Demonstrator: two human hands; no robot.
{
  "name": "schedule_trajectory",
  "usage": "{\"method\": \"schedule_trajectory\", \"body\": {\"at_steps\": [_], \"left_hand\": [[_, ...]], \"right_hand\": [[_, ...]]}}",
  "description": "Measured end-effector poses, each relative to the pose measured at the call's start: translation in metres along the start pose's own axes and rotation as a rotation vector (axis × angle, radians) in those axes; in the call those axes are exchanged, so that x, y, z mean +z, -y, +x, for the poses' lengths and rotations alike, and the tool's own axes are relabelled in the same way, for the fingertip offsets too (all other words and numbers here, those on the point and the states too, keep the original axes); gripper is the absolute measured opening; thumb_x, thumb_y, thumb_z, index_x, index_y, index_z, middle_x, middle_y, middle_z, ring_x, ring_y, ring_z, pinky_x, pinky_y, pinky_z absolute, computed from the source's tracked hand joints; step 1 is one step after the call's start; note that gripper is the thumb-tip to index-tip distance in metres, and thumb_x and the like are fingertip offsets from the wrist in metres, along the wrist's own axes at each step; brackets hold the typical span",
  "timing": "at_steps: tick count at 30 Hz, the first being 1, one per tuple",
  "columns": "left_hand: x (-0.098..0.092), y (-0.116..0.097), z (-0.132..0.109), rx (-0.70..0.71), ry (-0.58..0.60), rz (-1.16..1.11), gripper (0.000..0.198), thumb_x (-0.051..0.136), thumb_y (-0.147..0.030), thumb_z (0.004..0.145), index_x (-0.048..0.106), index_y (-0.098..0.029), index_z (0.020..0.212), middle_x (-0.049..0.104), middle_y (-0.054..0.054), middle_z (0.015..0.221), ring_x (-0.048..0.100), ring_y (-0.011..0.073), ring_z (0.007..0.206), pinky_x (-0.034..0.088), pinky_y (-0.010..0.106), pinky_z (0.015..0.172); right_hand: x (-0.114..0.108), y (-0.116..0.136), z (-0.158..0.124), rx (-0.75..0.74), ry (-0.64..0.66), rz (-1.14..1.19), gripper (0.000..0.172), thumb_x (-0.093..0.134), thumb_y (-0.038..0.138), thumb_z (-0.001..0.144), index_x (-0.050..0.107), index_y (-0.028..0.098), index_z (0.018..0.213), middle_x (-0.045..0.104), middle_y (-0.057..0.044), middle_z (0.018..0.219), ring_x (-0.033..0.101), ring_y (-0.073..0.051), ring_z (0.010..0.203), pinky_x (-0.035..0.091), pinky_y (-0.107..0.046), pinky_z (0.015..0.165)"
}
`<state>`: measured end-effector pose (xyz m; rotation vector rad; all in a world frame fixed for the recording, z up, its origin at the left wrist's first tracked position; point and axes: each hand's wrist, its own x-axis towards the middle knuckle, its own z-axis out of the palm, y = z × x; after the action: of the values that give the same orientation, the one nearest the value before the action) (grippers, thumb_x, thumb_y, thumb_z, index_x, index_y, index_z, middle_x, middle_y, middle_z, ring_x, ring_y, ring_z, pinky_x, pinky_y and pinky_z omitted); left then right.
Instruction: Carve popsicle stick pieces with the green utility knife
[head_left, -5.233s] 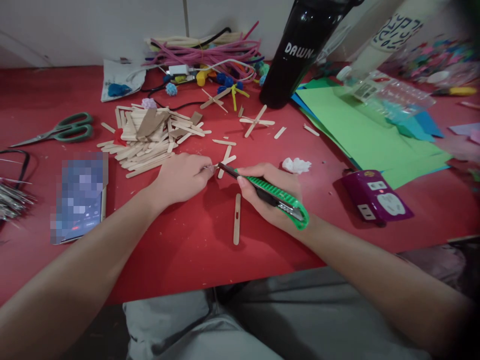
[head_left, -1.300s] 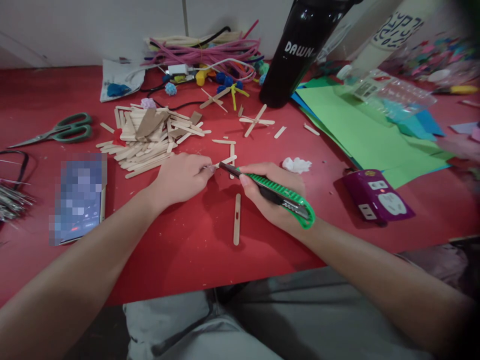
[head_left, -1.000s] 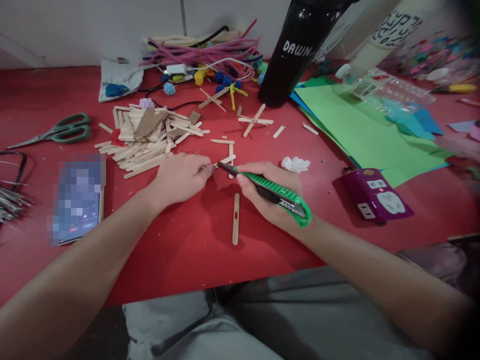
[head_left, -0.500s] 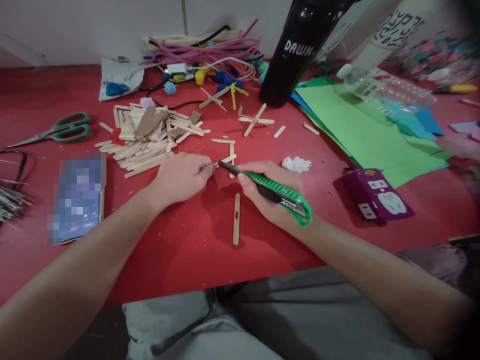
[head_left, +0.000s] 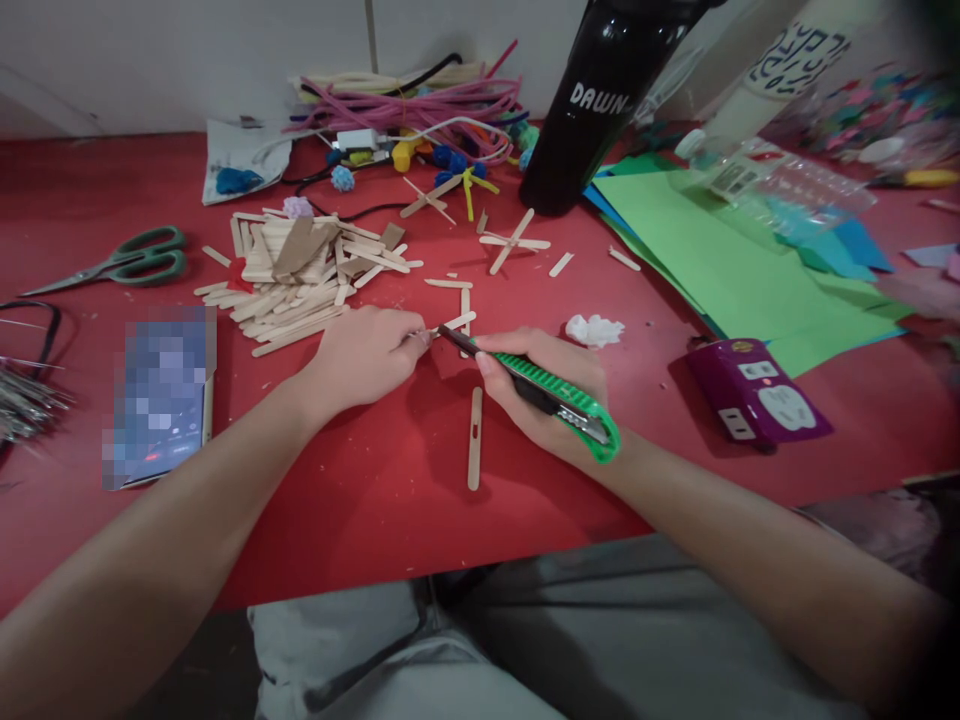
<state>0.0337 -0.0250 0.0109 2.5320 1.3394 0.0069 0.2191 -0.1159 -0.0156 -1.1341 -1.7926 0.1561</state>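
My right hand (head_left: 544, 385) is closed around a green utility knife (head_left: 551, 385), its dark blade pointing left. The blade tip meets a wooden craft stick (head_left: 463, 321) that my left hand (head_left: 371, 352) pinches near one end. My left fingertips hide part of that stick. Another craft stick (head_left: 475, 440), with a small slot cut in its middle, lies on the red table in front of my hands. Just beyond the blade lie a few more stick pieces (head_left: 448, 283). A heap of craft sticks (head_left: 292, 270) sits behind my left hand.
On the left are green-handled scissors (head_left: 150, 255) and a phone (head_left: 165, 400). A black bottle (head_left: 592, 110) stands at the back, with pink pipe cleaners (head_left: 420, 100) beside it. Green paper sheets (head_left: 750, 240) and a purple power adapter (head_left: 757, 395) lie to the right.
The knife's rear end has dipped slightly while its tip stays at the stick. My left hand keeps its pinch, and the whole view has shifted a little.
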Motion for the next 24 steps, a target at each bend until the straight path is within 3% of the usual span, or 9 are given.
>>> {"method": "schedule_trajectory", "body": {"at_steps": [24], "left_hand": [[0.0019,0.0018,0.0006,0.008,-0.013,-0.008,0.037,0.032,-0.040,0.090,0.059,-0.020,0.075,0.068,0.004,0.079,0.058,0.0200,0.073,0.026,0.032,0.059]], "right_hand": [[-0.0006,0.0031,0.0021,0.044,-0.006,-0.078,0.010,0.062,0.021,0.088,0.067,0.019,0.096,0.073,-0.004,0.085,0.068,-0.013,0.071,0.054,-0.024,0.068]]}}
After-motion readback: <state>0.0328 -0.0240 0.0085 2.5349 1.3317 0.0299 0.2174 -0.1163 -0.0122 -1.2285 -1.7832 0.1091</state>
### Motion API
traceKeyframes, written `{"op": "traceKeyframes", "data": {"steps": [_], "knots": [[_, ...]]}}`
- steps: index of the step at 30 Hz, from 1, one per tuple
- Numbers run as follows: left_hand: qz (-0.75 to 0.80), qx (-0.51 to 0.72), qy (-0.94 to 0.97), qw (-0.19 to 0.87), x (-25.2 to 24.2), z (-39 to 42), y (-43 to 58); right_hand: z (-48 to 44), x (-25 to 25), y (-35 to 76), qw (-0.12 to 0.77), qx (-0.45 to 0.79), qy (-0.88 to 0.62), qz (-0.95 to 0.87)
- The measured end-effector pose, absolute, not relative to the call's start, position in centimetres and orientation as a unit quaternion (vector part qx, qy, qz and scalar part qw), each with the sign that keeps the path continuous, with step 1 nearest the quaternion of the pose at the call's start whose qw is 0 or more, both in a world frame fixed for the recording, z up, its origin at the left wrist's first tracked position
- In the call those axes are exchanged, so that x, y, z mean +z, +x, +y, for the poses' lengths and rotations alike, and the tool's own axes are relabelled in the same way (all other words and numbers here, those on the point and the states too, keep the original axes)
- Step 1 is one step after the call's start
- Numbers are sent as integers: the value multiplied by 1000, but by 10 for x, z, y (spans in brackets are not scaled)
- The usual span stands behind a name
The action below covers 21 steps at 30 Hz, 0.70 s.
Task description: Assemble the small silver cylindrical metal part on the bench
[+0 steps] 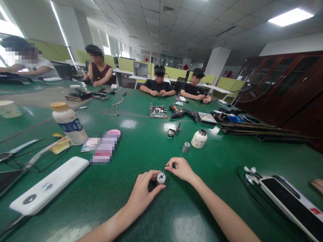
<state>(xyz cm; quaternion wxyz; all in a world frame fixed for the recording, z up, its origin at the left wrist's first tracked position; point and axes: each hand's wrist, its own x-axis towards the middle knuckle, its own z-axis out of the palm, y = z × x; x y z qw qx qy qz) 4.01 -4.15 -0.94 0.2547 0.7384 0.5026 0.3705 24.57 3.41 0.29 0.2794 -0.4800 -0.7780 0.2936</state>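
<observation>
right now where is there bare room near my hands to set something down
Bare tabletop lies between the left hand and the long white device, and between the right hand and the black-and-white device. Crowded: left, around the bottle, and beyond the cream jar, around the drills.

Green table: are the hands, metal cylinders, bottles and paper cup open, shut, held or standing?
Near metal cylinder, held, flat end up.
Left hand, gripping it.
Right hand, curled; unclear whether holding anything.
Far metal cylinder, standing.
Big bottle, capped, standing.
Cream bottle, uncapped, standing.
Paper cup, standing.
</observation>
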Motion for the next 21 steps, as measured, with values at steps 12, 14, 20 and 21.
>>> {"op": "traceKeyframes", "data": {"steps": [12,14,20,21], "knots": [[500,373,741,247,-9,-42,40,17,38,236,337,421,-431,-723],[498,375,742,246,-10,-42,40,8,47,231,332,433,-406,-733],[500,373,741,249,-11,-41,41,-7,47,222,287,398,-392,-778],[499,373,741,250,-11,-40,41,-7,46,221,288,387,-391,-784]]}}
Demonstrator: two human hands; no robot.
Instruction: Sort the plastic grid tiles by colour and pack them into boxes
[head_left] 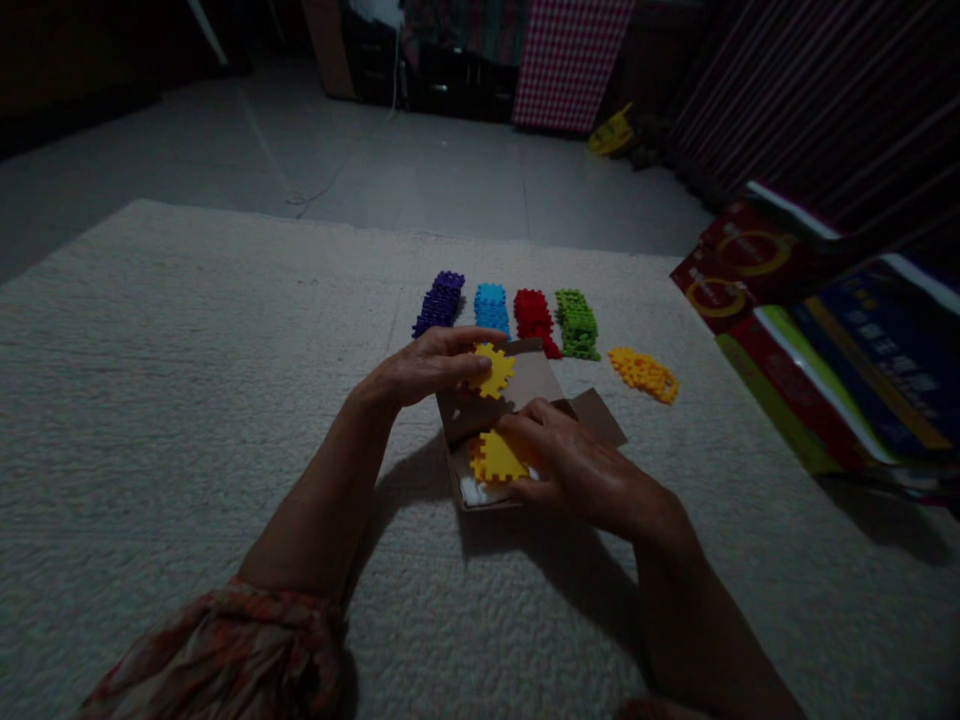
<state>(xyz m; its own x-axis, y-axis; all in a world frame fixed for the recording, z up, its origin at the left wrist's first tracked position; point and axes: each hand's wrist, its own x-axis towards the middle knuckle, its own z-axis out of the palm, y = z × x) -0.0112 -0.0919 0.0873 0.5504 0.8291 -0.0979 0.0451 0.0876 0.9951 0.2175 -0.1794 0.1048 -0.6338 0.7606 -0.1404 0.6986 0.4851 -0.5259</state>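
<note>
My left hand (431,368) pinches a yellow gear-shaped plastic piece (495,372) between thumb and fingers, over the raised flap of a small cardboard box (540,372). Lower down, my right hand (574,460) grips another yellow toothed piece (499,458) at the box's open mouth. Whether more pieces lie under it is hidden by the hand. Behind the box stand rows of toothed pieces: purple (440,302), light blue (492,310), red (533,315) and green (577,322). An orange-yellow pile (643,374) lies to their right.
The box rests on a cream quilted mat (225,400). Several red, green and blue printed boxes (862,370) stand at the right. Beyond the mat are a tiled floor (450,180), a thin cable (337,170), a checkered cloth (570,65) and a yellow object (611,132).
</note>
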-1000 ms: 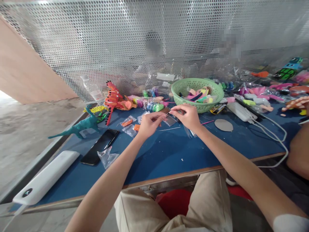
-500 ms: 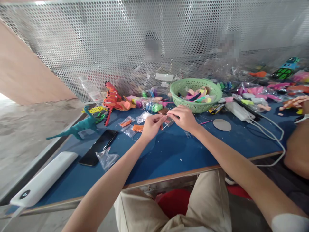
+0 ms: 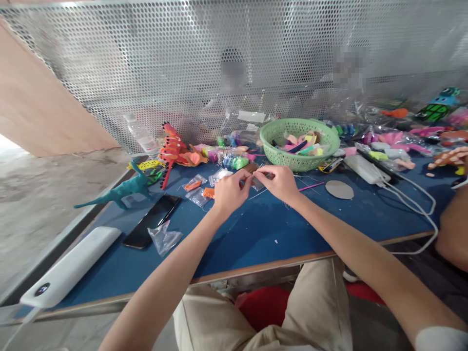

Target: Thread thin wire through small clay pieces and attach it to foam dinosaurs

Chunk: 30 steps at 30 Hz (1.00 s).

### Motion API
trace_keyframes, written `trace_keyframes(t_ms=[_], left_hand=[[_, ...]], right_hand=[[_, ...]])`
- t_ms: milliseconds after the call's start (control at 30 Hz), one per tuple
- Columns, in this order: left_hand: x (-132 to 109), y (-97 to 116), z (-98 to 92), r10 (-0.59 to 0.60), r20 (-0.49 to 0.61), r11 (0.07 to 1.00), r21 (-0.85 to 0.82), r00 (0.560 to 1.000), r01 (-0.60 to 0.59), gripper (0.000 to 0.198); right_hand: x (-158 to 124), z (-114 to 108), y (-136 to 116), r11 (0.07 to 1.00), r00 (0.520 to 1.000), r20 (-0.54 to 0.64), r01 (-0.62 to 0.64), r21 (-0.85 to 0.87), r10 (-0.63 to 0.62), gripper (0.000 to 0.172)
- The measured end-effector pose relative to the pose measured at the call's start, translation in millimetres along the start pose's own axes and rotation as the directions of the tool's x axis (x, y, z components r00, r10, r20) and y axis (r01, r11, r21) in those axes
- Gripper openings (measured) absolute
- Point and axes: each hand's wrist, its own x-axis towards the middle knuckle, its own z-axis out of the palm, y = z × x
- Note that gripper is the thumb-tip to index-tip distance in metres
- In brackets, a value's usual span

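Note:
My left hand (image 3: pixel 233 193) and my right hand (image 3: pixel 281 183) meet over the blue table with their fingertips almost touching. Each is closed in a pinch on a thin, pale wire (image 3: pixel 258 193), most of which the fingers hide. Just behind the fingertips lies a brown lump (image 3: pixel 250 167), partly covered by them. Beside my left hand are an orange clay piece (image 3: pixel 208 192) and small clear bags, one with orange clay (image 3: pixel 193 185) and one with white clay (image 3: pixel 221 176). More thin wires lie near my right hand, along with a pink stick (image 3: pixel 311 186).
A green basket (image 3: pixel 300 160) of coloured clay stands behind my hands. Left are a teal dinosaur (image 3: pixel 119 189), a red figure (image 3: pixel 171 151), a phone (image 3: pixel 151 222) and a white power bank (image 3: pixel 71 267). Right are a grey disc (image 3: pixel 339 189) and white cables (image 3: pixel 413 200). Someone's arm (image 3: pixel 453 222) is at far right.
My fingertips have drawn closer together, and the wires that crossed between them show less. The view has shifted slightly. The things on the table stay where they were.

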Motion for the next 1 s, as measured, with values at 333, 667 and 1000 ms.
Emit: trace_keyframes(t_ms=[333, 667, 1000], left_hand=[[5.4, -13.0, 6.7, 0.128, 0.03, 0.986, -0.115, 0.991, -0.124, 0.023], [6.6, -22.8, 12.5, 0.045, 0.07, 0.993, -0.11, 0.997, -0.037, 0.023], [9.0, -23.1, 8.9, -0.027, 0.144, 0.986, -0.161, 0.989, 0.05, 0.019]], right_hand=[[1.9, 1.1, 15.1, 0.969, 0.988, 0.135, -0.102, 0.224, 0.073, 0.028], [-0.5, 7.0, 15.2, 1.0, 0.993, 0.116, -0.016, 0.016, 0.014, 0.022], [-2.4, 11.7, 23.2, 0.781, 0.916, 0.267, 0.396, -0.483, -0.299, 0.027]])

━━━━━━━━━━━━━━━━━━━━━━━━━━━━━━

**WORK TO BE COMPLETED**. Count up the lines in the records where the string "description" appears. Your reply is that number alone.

**RESULT OF THIS TASK**. 2